About Me

Thanks for being here! I am a mom of three (two girls, 15 and 13, and one boy, 9) and a teacher of many (thousands during my more than 17 years teaching high school English and Spanish in Philadelphia). Forever a student, I love learning - whether through talking to others, reading, watching movies and documentaries, or traveling. I also love running (slowly), hiking, and practicing yoga!

Monday, August 29, 2011

What Motivates

What bestselling author Daniel Pink says in his book Drive: The Surprising Truth About What Motivates Us makes a lot of sense to me. True motivation, he contends, comes not from rewards or punishment, but from our "deeply human need to direct our own lives, to learn and create new things, and to better  ourselves and our world" (straight from the book jacket! I read more of the book, but this summed it up nicely, as book jackets tend to do). The introduction describes a 1949 experiment by a psychology professor studying primate behavior in which monkeys were given puzzles to solve. Without any prompting, the monkeys began to focus on solving the puzzles almost immediately, and they were successful. They seemed to be enjoying themselves, too. In other words, the simple gratification of completing a task, or attempting to complete a task, was reward enough. Even more surprisingly, when the monkeys were given rewards for solving the puzzle, their success rate actually decreased. The offering of a reward (food, in the case) served to distract and disrupt them! Interesting ...

And I agree, because I know it to be true for myself. I like being rewarded (and hate being punished) as much as the next girl, but I know that what really motivates me is something deeper, something truer.

Genevieve, exploring the floodwaters after Hurricane Irene. She didn't want to come but we promised her a bowl of Pirate's Booty and a movie when she got back. She came. 
So, where did I go wrong with my own kids? How do I know I've gone wrong, you say? Perhaps it was the fact that I "motivated" the girls to walk to the library with me to get this book with a lollipop, or that I overheard Grace saying to 8-month-old Joseph the other day: "Say mama or I won't give you this Cheerio!" (he didn't say Mama). I routinely threaten the girls that if they do not get in their pajamas and brush their teeth with a little more urgency that I will not stay in their room a moment after lights out, and maybe,  on a really bad day, I once hinted that if they didn't start helping around the house more I would have to leave and go live with Nana and Poppa Ty. Movies, shows,  computer time, and sweets are rewards. Praise, too. Lack of the above, and timeouts, are the punishments. And I'm not about to get rid of all of this. Sometimes you gotta do what you gotta do to survive.
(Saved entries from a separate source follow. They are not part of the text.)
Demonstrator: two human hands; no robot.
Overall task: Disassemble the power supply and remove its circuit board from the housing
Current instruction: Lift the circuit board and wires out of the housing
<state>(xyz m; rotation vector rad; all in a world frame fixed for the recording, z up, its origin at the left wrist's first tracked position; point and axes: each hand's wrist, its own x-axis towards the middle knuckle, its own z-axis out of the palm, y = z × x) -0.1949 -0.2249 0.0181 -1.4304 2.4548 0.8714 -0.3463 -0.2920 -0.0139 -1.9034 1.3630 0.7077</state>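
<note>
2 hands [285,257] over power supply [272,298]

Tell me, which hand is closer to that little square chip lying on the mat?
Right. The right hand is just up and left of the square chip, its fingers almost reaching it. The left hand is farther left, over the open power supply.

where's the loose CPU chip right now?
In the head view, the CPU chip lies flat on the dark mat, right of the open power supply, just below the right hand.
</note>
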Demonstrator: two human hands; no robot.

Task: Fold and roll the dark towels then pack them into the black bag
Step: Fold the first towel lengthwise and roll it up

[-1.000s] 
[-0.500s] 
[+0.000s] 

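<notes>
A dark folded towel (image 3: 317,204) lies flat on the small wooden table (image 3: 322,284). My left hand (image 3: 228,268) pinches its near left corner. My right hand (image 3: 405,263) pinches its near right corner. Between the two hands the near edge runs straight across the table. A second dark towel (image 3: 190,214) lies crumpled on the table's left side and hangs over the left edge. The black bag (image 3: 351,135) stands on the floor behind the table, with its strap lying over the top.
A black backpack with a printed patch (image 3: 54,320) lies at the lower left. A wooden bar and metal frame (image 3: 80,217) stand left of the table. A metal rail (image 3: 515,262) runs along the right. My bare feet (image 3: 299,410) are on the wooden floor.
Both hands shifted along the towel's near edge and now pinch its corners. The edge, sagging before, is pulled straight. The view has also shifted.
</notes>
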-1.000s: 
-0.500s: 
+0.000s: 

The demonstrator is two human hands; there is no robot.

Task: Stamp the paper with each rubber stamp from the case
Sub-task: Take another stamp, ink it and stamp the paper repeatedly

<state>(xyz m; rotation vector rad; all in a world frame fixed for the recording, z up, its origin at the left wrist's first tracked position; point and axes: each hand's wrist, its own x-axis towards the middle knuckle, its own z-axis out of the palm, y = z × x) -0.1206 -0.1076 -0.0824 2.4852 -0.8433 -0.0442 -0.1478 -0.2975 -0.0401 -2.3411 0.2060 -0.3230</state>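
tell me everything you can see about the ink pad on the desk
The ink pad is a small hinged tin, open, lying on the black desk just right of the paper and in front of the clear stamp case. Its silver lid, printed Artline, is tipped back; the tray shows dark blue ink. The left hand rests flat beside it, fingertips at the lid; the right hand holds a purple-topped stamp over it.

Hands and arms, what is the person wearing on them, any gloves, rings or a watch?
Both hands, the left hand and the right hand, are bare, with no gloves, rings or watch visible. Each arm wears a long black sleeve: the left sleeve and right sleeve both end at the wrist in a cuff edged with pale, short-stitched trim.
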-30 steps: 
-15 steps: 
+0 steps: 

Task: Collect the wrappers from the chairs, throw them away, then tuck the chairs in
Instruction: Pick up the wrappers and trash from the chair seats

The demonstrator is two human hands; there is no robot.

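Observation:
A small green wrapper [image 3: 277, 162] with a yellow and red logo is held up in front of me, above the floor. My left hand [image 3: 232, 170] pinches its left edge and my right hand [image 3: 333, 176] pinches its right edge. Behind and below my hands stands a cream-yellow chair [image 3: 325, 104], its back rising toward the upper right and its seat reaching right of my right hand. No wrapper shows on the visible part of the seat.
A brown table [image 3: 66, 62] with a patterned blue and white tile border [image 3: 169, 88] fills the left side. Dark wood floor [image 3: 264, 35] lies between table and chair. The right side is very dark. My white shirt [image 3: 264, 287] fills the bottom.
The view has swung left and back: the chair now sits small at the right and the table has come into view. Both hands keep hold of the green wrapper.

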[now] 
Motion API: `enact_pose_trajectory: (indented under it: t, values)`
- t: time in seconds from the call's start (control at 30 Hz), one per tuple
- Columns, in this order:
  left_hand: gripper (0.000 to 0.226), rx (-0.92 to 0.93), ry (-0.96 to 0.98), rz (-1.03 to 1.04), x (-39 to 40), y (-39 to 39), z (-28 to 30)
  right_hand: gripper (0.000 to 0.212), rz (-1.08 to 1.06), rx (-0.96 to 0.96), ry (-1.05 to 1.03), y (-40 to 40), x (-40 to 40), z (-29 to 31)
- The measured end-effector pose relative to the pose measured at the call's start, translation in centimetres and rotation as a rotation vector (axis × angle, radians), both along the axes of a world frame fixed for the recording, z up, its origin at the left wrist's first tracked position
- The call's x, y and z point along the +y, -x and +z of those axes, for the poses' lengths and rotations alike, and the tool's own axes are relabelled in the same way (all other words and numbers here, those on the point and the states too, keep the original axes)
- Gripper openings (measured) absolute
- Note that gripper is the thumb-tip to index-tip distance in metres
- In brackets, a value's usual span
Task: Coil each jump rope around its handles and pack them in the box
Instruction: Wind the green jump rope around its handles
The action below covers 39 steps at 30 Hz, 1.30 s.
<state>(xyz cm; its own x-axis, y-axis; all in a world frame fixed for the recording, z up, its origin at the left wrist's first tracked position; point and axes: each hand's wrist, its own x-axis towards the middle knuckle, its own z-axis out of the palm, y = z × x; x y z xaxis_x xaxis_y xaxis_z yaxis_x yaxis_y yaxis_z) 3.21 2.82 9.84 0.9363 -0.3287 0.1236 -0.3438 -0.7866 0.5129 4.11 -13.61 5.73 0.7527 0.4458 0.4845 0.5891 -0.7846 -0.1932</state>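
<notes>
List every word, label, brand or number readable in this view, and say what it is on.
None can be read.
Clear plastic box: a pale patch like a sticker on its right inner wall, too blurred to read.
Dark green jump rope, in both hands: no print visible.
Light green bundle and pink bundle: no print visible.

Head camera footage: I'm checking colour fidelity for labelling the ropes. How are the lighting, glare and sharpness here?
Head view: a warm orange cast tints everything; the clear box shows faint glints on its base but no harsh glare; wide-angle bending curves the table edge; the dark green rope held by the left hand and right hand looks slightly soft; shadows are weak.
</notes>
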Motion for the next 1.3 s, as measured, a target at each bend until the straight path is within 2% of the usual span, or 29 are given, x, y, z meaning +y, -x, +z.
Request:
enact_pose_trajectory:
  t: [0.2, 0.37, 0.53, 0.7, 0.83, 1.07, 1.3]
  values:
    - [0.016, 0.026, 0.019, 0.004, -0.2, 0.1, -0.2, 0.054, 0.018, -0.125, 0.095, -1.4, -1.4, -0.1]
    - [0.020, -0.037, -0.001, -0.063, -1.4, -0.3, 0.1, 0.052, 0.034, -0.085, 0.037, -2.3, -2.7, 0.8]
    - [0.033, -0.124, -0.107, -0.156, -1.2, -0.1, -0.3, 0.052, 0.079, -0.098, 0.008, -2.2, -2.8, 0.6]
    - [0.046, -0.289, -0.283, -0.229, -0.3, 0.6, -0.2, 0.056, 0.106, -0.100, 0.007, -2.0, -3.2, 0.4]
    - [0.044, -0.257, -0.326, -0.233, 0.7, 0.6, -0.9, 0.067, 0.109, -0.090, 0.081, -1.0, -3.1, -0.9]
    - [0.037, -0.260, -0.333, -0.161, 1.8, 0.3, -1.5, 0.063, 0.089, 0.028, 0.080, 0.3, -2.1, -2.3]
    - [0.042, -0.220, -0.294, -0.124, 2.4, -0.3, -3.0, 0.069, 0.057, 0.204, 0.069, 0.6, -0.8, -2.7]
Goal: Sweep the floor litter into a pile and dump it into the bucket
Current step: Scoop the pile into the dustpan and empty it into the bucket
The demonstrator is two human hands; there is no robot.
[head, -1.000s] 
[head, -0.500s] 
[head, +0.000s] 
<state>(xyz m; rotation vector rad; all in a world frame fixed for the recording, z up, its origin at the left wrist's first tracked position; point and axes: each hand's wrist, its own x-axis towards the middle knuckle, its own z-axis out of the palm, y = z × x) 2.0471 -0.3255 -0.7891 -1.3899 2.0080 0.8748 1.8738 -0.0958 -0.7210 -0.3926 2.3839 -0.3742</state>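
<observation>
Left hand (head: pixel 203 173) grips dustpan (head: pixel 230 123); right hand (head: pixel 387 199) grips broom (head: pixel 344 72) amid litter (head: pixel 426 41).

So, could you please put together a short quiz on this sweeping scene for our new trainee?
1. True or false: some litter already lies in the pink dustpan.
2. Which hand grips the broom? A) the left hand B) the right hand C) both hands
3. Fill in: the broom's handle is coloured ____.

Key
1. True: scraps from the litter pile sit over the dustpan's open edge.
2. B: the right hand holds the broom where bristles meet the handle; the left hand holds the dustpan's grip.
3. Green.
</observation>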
But ... but .... I want to keep Daniel Pink's ideas about intrinsic motivation close as I try my best to shepherd Grace, Genevieve, and Joseph into lives that are ultimately rich and satisfying, and as I begin the new school year with high school students who are conditioned to work for the A but who may or may not enjoy coming to school and learning. Because doing something for the sheer joy of doing it--as baby Joseph still does--is ultimately the best way to go.